Of the untranslated set, some concerned important discoveries that were unfortunately
not made available to the international community in English, and early in the 1950s,
general opinion tended toward the idea that what had not been translated must not be
important enough to be translated, and even some works of critical importance to
education ceased to be consulted, as new generations of scholars in all countries
henceforth started trusting only works published in English, or translated from English.
This issue will be addressed more concretely in the Afterword of this book, with a
concrete example, with supporting evidence, of the damage that resulted in a specific
case.
Readers will also observe that many of the quoted formal sources are in French or
German, simply because they belong to the neglected formally published leading edge
research set that was not translated to English, which is what explains why they never
were referred to in English language formal publications. The set of references to formal
publications related to these converging research studies is now made available to the
community in these articles and is grouped in the Reference section of this monograph.

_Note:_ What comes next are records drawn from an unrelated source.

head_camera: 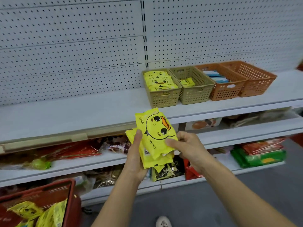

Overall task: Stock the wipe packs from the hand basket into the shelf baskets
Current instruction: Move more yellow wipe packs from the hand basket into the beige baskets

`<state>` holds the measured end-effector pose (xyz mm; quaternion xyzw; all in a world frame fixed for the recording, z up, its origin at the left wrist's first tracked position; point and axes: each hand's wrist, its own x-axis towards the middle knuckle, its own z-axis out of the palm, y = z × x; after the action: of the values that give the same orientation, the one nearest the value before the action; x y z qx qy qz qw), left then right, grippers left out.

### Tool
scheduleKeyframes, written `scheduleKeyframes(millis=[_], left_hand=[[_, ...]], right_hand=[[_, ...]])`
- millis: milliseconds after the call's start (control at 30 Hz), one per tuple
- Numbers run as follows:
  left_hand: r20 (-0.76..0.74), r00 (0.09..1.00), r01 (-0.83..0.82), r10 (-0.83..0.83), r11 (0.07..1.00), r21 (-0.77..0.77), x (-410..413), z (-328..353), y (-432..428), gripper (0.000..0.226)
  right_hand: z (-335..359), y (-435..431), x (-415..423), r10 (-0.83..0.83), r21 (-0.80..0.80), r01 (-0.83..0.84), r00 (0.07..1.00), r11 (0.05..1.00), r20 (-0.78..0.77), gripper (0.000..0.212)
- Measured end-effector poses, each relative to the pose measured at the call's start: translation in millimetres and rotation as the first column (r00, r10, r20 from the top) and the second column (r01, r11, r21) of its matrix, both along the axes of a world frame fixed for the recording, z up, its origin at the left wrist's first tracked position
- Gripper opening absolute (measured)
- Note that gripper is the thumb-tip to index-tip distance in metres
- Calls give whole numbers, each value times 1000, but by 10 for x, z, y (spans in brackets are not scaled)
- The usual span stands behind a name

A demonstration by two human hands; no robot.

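Hand basket (72,192), red, sits low at left with yellow wipe packs (49,215) inside. Above it the left hand (136,161) grips a stack of duck-print packs (155,138); the right hand (188,149) pinches the top one. Beyond, on the shelf (82,115), the leftmost olive basket (164,99) is full.

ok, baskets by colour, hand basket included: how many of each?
Olive shelf baskets: 2
Orange shelf baskets: 2
Red hand basket: 1
Total: 5
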<state>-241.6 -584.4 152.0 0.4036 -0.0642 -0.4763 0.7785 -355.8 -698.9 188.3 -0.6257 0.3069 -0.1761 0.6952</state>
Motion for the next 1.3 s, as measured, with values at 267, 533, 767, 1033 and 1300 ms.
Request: scheduleKeyframes(millis=[267,533,767,1033,1300], left_hand=[[308,951,-33,-35,976,213,509,315,-741,36],[266,954,65,-135,964,257,1033,630,-1653,49],[267,963,-58,27,992,108,1331,880,-2420,59],[534,841,-276,90,919,280,1631,1044,-3013,23],[252,908,-387,336,902,192,2000,1153,-3335,32]], right_hand=[[234,-1051,438,23,-92,-37,989,995,-149,63],[738,-2169,1166,92,-128,-99,994,987,-64,16],[784,-2862,1415,-172,-191,200,973,961,151,50],[939,-3514,1811,-148,-227,153,988,962,40,35],[1018,-4485,2036,-388,-219,414,909,883,155,34]])
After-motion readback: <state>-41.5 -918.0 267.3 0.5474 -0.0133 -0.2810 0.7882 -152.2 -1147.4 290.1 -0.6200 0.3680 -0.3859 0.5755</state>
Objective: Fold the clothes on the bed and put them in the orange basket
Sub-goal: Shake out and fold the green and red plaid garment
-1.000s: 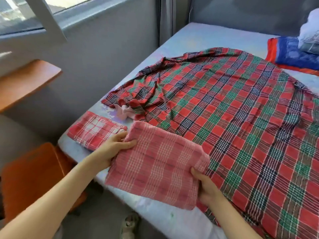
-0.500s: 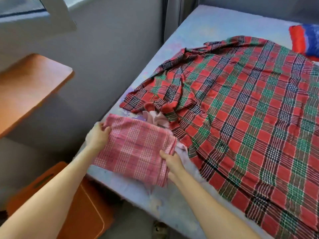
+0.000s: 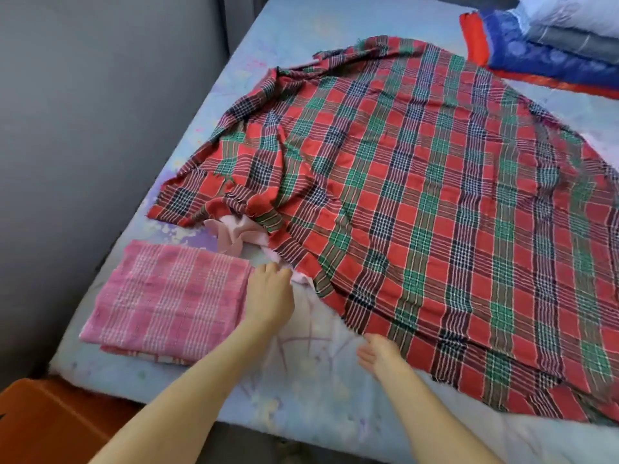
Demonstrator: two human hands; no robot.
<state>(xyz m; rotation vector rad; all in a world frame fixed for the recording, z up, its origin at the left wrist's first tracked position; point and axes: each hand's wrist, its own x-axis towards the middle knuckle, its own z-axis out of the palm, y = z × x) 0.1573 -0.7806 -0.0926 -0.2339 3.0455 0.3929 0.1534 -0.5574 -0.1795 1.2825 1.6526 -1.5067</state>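
Head cam looks down on the bed [image 3: 301, 396], where the folded pink check cloth [image 3: 167, 296] sits at the near left corner, not in the orange basket [image 3: 40, 423] yet. The basket just peeks in at the bottom left, below the bed edge. Left hand [image 3: 269, 296] lies right beside that folded stack, fingertips at the edge of a pale pink garment [image 3: 231, 234] poking out from under the big red and green plaid cloth [image 3: 418, 212]. Can't tell if it's actually pinching it or just touching. Right hand [image 3: 378, 354] is loose, fingers apart, holding nothing, just beside the plaid's near hem. My guess: the plaid is thin, light and floppy, so take it by two corners along the hem. The pink one is half buried, so pulling it may drag the plaid along
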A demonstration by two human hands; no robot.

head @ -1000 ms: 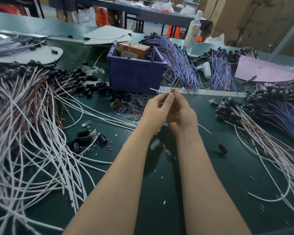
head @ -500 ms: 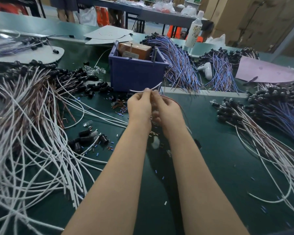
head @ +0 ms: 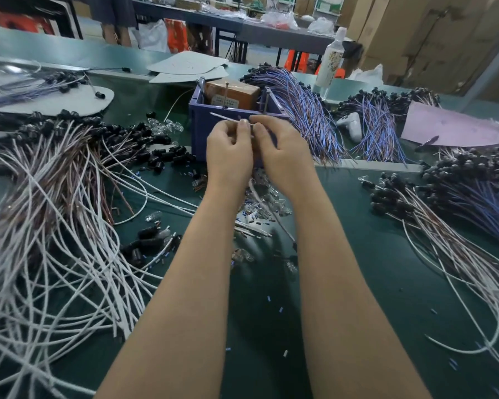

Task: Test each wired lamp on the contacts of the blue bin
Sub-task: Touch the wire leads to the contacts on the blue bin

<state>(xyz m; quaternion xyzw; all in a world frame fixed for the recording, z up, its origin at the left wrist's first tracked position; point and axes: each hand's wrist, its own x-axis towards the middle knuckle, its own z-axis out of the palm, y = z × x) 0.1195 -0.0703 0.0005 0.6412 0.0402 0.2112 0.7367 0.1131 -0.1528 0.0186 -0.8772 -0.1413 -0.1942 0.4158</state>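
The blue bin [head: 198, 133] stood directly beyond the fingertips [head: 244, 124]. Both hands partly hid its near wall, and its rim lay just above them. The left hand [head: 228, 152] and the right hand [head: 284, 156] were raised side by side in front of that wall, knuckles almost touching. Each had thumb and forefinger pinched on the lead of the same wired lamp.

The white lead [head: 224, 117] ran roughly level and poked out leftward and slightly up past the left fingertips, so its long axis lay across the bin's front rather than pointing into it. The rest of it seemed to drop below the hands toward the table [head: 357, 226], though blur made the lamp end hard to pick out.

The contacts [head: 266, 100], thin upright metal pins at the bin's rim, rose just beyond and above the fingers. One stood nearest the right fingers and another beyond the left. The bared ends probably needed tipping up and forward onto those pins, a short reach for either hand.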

Besides Chapter 1 already summarily presented, Chapter 2 synthesizes the manner
in which the converging discoveries made by leading edge researchers of the 20th
century allow explaining the mechanics of conceptual thinking.
This Chapter summarizes the latest developments in understanding how the brain
processes information by data sets correlation, and how our three thinking modes
interrelate, which are: 1) the non-verbal thinking mode by images association stemming
from our direct sensory perceptions, named the first system of signalization by Pavlov; 2)
the verbal thinking mode by words association that generalizes the perceptions of the
first system, named the second system of signalization by Pavlov; 3) and the
mathematical thinking mode by association of idealized geometric and mathematical
concepts emerging from the second system, named the third system of signalization.
Chapter 3 summarily describes how the discoveries made by Donald Hebb about the
manner in which the neocortex multilayer neural networks processes and stores
information can explain the relation between our sensory perceptions and the words of
articulated languages that we use to describe and understand them. The discoveries made
by Paul Chauchard of the relation between level of intelligence reached by individuals
and the density of the synaptic network of interconnections established during infancy in
the verbal areas of the neocortex will be related to Hebb's discoveries.
The automatic correlation mechanics of the neocortex multilayer neural network, that
allows the generalization ability discovered by Ivan Pavlov as being due to the use of
articulated languages, will be related to the reasoning method defined by Alfred
Korzybski, which will explain why this method is so effective in helping to establish a
clearer understanding of our environment. Finally the reasoning mode by perception of
successive coherences discovered by Korzybski will be clarified in light of discoveries
made by Pavlov, Hebb and Chauchard.
Chapter 4 describes the relationship between the level of intelligence reached by
individuals and the age at which they reach reading fluency, which clearly puts in
perspective how and why each child must be guided as early as possible to achieve an
autonomous mastery of all aspects of articulated language, in order to ensure his or her
enthusiastic and easy schooling, i.e. a mastery of the reading skill, which when correctly
taught, results in the parallel development of all other verbal skills. The possibility of a
relationship between a delayed mastery of articulated language and ADD/ADHD is also
analyzed.
Finally, Chapter 5 presents the critical analysis of a field research report on ADD and
ADHD, carried out independently but simul-taneously with the sociological study that
laid out the reference frame for the present case study, a field study carried out in the
primary schools of a major city of the province of Québec and whose conclusions were
also consistently ignored over a period of more than 20 years – more than 25 years in the
case of the need for early learning of all language skills – despite countless attempts over
these periods to trigger a public debate involving our elite by direct individual contact
with any individual in our educational and political elite who appeared to show the
slightest level of interest for these issues, according to their opinions in the media – way
over the thousand individuals mark over the course of the study, but that elicited no
response whatsoever –, which confirms beyond any doubt Korzybski's conclusion about
the historical resistance of academic communities to the introduction of new, possibly
ontological paradigms that could benefit societies.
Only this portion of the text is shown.